### Your instructions
Write out the data word for word and omit every picture.

### Recorded information
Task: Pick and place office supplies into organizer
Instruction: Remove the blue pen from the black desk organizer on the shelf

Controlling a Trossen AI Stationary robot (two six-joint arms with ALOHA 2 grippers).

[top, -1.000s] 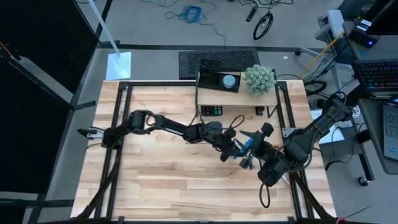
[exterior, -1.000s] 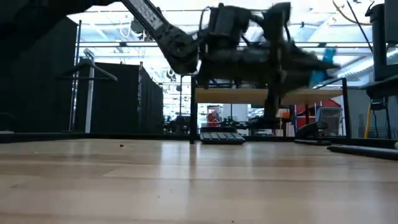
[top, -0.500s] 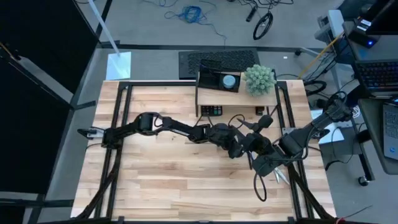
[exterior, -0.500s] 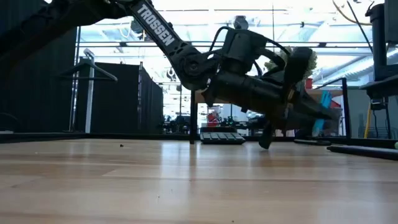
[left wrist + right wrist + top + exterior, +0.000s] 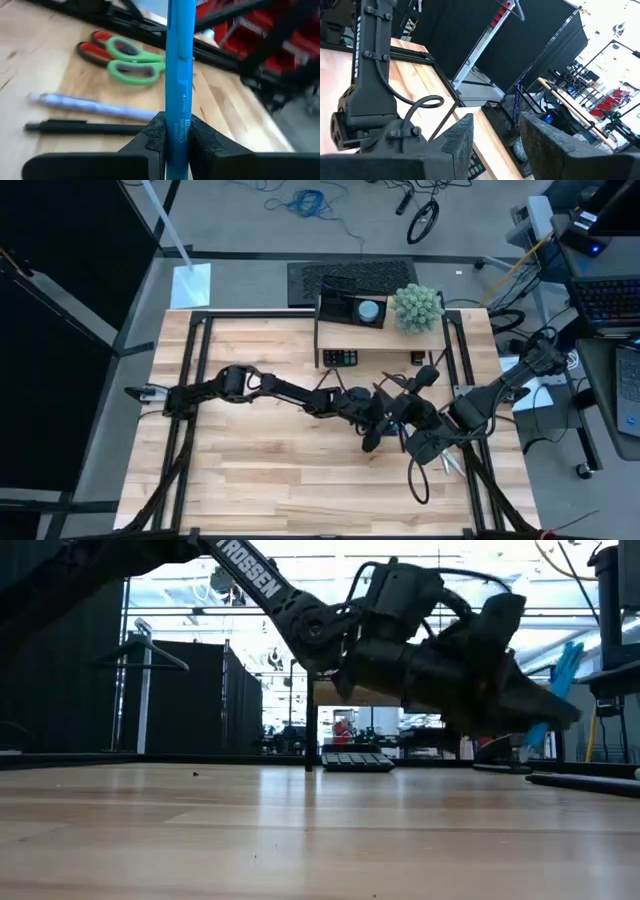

### Response to the task
Task: Pick and place office supplies into organizer
Instruction: Remove the blue pen from the black desk organizer on the shelf

Controlling a Trossen AI Stationary robot (two six-joint arms with ALOHA 2 grippers).

[top, -1.000s] 
[exterior, -1.000s] 
[top, -0.500s] 
[exterior, -0.500s] 
[left wrist + right wrist + top + exterior, +0.000s] 

The exercise requires no further answer.